Few people have influenced global pop culture as much as the creator of Mario and Zelda, widely considered the father of modern gaming. But when you have changed the world, what comes next?
You can tell a Nintendo game not just from its feel – the satisfying swish of Link’s sword in the Zelda games, the weight of Mario’s jump – but by its look. They are bright, energetic, characterful. In Splatoon, the game-maker’s most recent hit series, the shooter is reimagined as teams of transforming squids splattering arenas in glossy paint. Mario’s red cap and blue overalls, originally designed to create a recognisable character with just a few pixels for 1981’s arcade hit Donkey Kong, is now a stylistic signature – Nintendo’s logo is the same shade of red. When you look into the company’s department store outlets in Japan, a dozen colourful characters stare back at you from reams of merch: Animal Crossing cookware, Super Mario gloves, Zelda wallets and ties, Pikmin vases.

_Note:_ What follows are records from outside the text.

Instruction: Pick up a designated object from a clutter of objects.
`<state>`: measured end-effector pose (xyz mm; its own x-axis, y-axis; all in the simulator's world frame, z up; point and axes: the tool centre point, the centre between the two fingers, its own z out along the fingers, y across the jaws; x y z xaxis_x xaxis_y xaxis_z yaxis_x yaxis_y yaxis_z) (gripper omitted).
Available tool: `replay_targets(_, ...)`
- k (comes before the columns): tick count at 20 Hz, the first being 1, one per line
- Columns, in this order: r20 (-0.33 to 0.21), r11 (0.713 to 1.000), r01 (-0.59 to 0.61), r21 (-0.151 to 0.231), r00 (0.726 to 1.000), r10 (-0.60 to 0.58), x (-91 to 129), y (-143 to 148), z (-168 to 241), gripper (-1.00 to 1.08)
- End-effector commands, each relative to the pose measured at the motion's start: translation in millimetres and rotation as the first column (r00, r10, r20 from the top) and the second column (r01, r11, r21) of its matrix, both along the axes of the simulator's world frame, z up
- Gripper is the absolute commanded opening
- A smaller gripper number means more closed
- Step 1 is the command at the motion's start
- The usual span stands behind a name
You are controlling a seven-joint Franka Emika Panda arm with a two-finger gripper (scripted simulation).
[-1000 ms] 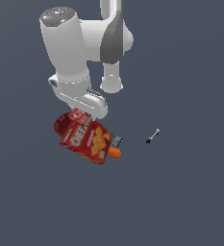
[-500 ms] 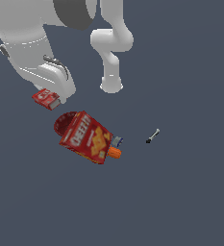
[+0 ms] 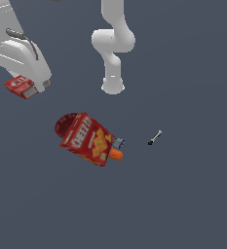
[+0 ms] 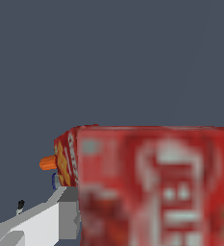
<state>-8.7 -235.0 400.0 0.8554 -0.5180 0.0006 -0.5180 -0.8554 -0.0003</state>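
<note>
My pincer (image 3: 31, 87) sits high toward 10 o'clock in the exterior view, well apart from the pile. It is closed on the small red box (image 3: 20, 86), which pokes out from under my white hand at a tilt, clear of the floor (image 3: 183, 194). One finger (image 4: 68, 218) shows in the wrist view pressed against the box's side; the other is hidden behind the box, so I judge the grip from that contact and from the box hanging off the ground.

In the wrist view the small red box (image 4: 156, 187) fills most of the frame, blurred by closeness, its white lettering just visible but not readable.

Clutter on the floor, near the middle of the exterior view:
- Cheez-It cracker box (image 3: 87, 139), lying flat, long axis running from 10 to 4 o'clock.
- Dark red bowl (image 3: 64, 122), at the cracker box's 10 o'clock end, partly covered by it.
- Orange-and-blue item (image 3: 117, 150), touching the cracker box's 4 o'clock end; orange tip outward.
- Thin metal tool (image 3: 154, 137), lying alone at 3 o'clock from the pile, near but apart.

The wrist view catches the cracker box's edge (image 4: 65, 158), the orange tip (image 4: 48, 163) and the tool (image 4: 20, 206), small, past the box I hold.

My base (image 3: 113, 86) stands at 12 o'clock from the pile.
</note>
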Motion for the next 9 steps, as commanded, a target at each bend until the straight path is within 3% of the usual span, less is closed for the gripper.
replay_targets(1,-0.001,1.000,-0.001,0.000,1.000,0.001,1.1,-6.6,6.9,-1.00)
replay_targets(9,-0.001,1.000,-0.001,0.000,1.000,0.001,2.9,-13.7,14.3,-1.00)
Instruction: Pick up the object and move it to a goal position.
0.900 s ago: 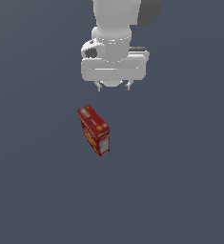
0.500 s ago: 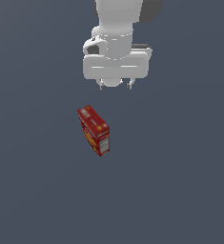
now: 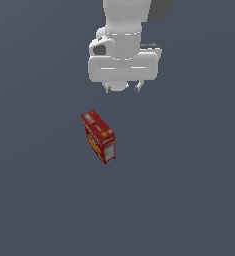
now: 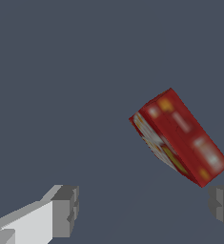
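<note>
The object is a small red cracker box (image 3: pixel 99 136) with white label panels and orange-yellow pictures. It stands on a long edge on the grey floor, turned at an angle. It also shows in the wrist view (image 4: pixel 179 137). My gripper (image 3: pixel 123 89) hangs above the floor, beyond the box and a little toward the exterior view's right, apart from it. It is open and empty. In the wrist view my gripper (image 4: pixel 144 209) has its fingers (image 4: pixel 66 209) spread wide, with the box not between them.
A plain grey floor (image 3: pixel 189 190) surrounds the box. The white arm and hand body (image 3: pixel 123 55) hang over the far middle of the scene.
My gripper has moved slightly toward the exterior view's right and a little up in the picture. The box has not moved.
</note>
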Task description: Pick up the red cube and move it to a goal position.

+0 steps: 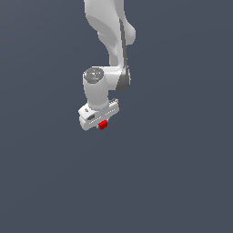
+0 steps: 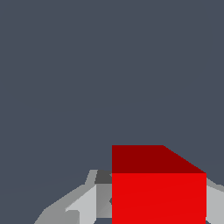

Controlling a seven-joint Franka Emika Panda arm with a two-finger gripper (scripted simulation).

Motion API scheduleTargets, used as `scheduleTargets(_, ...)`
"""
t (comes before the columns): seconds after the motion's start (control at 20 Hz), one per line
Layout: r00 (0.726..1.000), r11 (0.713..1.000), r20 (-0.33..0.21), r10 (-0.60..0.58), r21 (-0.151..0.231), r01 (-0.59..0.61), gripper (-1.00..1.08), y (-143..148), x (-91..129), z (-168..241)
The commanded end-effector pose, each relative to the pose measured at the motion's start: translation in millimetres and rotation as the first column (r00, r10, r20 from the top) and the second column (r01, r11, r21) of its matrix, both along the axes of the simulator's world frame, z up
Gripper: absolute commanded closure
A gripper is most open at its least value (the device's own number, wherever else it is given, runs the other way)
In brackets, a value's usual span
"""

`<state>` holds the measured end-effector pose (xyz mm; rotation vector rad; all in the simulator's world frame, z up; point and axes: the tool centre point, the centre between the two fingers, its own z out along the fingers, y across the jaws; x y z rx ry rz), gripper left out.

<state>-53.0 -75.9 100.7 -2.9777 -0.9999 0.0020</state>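
Red cube (image 2: 158,192), between the fingers: matt, flat-coloured, smooth faces, no sheen or texture. Gripper (image 1: 101,124): smooth white plastic-like shell, soft shading, grey finger (image 2: 83,205) surfaces dull. Arm (image 1: 109,41) above the gripper: glossy-smooth white casing, dark grey joint bands, metallic-looking grey cap. Ground (image 1: 182,182) beneath: uniform matt slate-blue, featureless.

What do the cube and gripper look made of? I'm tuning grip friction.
Cube: plain solid red, matte, no gloss or grain; maybe plastic or painted wood, though a render can't say. Gripper: smooth white shell with soft shading, like moulded plastic or painted metal, grey in places.
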Motion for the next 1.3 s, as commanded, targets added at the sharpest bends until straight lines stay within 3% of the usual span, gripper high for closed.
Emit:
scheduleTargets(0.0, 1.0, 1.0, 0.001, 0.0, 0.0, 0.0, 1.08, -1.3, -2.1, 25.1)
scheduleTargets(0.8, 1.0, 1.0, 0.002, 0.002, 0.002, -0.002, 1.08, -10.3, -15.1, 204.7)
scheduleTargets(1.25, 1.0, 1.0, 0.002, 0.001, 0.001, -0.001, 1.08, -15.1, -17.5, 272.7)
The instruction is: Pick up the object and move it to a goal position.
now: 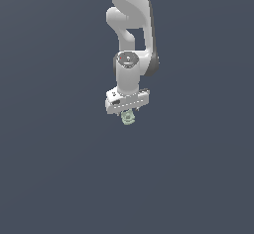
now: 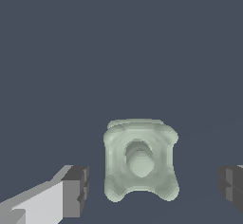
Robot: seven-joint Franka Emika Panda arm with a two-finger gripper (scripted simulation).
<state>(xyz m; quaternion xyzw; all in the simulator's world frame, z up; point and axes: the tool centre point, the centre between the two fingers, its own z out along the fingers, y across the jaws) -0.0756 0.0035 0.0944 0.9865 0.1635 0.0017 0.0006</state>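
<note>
Pretty clearly a bare simulated scene, not any real room. Everything sits against one flat slate-blue backdrop [image 1: 49, 178] with no visible walls, furniture or floor edge in either view, so you can't call it a kitchen or a lab. The smooth white jointed robot arm [image 1: 130, 39] has that clean, plasticky rendered shading, and the small pale sage-green knobbly object [image 2: 140, 160] looks like a blocky low-detail mesh with soft lobes.
</note>
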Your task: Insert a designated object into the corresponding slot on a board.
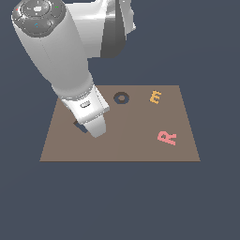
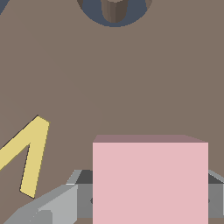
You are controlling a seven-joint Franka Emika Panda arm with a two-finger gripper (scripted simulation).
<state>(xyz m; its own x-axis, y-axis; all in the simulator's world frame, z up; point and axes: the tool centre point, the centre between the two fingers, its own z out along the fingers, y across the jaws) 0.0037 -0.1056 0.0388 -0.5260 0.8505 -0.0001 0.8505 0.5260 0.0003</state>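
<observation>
The light-pink square tile (image 2: 150, 179) sits between my grey fingers (image 2: 83, 199), which press on both of its sides. My gripper (image 2: 151, 201) is shut on it, low over the brown board (image 1: 136, 140) in its part at the exterior view's left (image 1: 89, 129). The tile is hidden by the hand in the exterior view. A dark patch (image 1: 78, 125) shows under the hand; it may be a corner of the navy square slot, which is otherwise hidden. Thin dark strips (image 2: 85, 176) show beside the tile in the wrist view.
A dark round ring (image 1: 121, 98) lies on the board beyond the gripper and also shows in the wrist view (image 2: 114, 13). An orange-yellow letter (image 1: 155, 97) and a salmon-pink R (image 1: 167, 137) lie at the exterior view's right. A yellow shape (image 2: 30, 153) lies beside the gripper.
</observation>
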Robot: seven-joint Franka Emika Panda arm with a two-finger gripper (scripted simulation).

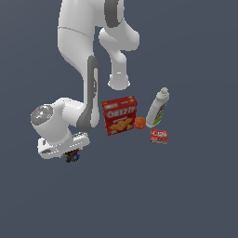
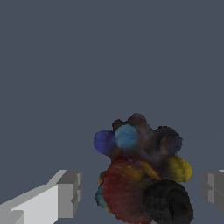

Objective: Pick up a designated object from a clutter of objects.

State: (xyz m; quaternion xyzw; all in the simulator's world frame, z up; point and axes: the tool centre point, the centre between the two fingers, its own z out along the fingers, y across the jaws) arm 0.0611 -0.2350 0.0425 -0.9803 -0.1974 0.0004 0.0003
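One lumpy object (image 2: 142, 175), one open-jawed gripper (image 2: 142, 192)

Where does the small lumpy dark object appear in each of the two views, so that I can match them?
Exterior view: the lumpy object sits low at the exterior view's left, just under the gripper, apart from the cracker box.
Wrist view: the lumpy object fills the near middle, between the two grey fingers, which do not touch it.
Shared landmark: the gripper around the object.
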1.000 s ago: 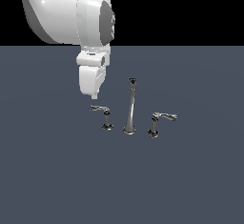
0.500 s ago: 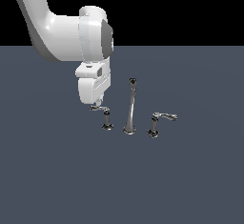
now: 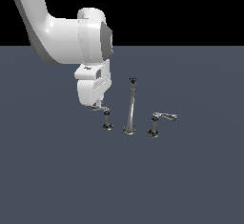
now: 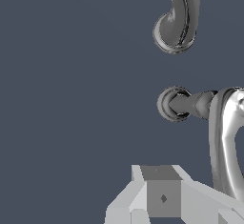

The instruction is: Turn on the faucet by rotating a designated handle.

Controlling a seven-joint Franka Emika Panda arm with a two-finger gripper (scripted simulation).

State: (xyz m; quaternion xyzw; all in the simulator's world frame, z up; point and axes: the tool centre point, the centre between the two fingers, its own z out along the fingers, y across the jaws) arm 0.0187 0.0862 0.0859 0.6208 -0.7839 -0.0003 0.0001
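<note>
Big white robot arm [image 3: 57, 32] sweeps in from the exterior view's upper left, bending down over the flat slate-grey tabletop [image 3: 190, 180]. Its white gripper [image 3: 96, 105] hangs right at the outer end of the target. The jaws? Cannot tell; the hand's body hides the fingertips in the exterior view, and the wrist view shows only a grey block of the hand.

Next, the small shiny chrome three-piece faucet [image 3: 129, 106] mid-table: tall slim curved spout with a dark tip. On the exterior view's right, the matching chrome lever [image 3: 162, 119], untouched.

Now the one that matters: the thin chrome lever handle [image 3: 103, 110] on a flared post, at the exterior view's left of the spout, its arm [image 4: 224, 137] filling the wrist view.

Judgement: this is the contact step, approach finished. Next move calls for a sideways sweep, pushing the arm around its post.
</note>
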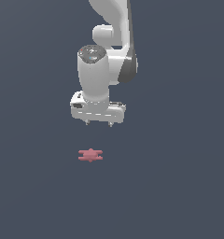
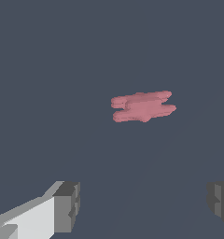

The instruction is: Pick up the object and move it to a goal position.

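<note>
So the floor (image 1: 30, 196) is just a flat dark blue-grey surface filling everything. My arm (image 1: 102, 60) comes down from the top of the exterior view, white with a dark band at the joint, wrist pointing straight down. My gripper (image 1: 98, 123) hangs in the air with the jaws spread wide and nothing between them; in the wrist view the two grey fingertips (image 2: 67, 205) sit far apart. The object (image 1: 90, 155), a small flat pinkish-red bar with little bumps at its middle, lies on the floor below the gripper, not touching it.
</note>
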`<state>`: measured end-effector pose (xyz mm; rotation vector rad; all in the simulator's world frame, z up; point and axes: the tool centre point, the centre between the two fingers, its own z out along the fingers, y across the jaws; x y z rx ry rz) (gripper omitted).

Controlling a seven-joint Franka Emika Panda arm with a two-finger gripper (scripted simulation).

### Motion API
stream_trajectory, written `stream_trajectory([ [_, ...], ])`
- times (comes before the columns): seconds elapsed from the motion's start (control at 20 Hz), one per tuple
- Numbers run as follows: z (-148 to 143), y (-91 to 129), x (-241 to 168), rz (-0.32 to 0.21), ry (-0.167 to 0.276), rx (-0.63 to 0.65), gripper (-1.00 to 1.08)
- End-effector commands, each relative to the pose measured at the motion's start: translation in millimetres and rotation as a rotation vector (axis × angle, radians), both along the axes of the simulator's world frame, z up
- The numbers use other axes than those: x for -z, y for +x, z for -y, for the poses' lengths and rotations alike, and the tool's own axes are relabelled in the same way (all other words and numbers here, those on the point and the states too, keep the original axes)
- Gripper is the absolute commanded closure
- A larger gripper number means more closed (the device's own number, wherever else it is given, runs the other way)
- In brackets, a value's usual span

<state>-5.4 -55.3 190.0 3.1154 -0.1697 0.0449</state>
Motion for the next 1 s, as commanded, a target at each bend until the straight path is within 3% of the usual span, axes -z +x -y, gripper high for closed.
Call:
stream_trajectory([
  [0.0,0.0,0.0,0.0,0.0,0.0,0.0,-0.92],
  [0.55,-15.1,5.2,-21.9,0.017,-0.014,-0.035,-0.92],
  [0.95,-12.6,7.9,-16.8,0.016,-0.008,0.017,-0.92],
])
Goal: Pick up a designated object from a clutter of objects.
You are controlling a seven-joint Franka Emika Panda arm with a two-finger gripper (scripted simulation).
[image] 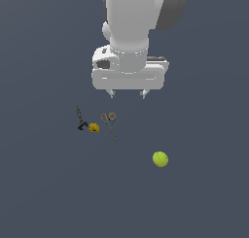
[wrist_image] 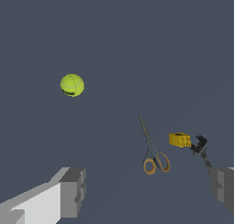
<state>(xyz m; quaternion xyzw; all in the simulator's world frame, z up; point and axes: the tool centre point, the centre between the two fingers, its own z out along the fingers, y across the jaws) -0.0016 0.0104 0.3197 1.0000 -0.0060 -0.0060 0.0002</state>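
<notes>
The yellow-green tennis ball (image: pixel 160 159) lies alone on the dark floor, toward the exterior view's right; it also shows in the wrist view (wrist_image: pixel 72 85). The clutter lies to the exterior view's left: orange-handled scissors (image: pixel 110 124), a tiny yellow-orange lump (image: pixel 94 127) and a thin dark clamp-like tool (image: pixel 80 118). In the wrist view the scissors (wrist_image: pixel 151 150), lump (wrist_image: pixel 180 139) and clamp tool (wrist_image: pixel 202 150) lie close together. My gripper (image: pixel 128 93) hangs high above the floor, open and empty, its fingers (wrist_image: pixel 73 192) wide apart, clear of every object.
The floor (image: pixel 204 198) is a flat, dark grey surface with no edges, walls or containers in view. The white arm (image: pixel 131 28) fills the upper middle of the exterior view.
</notes>
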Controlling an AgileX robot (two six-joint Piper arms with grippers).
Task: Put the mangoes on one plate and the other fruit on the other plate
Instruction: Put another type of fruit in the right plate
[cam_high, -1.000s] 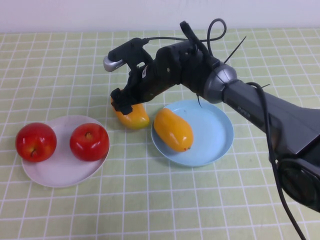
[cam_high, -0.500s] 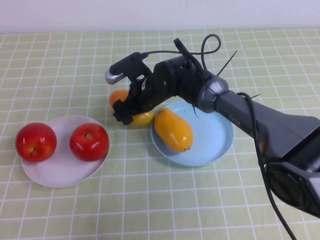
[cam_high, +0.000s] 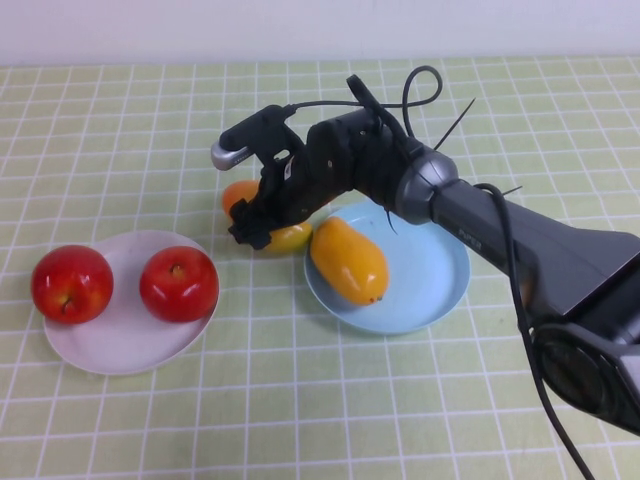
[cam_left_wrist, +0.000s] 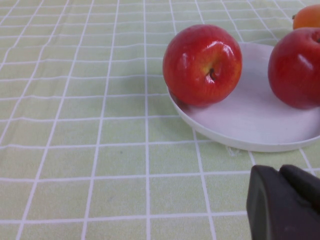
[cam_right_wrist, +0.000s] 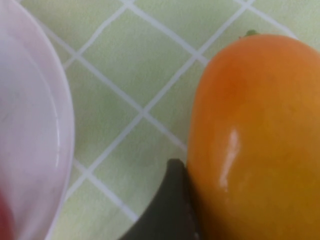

Next to the riot of colour that characterises its most famous games, Nintendo’s HQ is conspicuously bland: two mid-rise white buildings in close proximity a half-hour’s walk from Kyoto’s central station, a grey Nintendo logo outside each. A small basket of Mario plush toys on the receptionist’s desk is the only clue as to what’s made in this building. Perhaps it’s more interesting-looking upstairs, but that’s a mystery to anyone who doesn’t work here. As I am firmly but politely told when I ask if there’s any chance of a tour, nobody goes up there.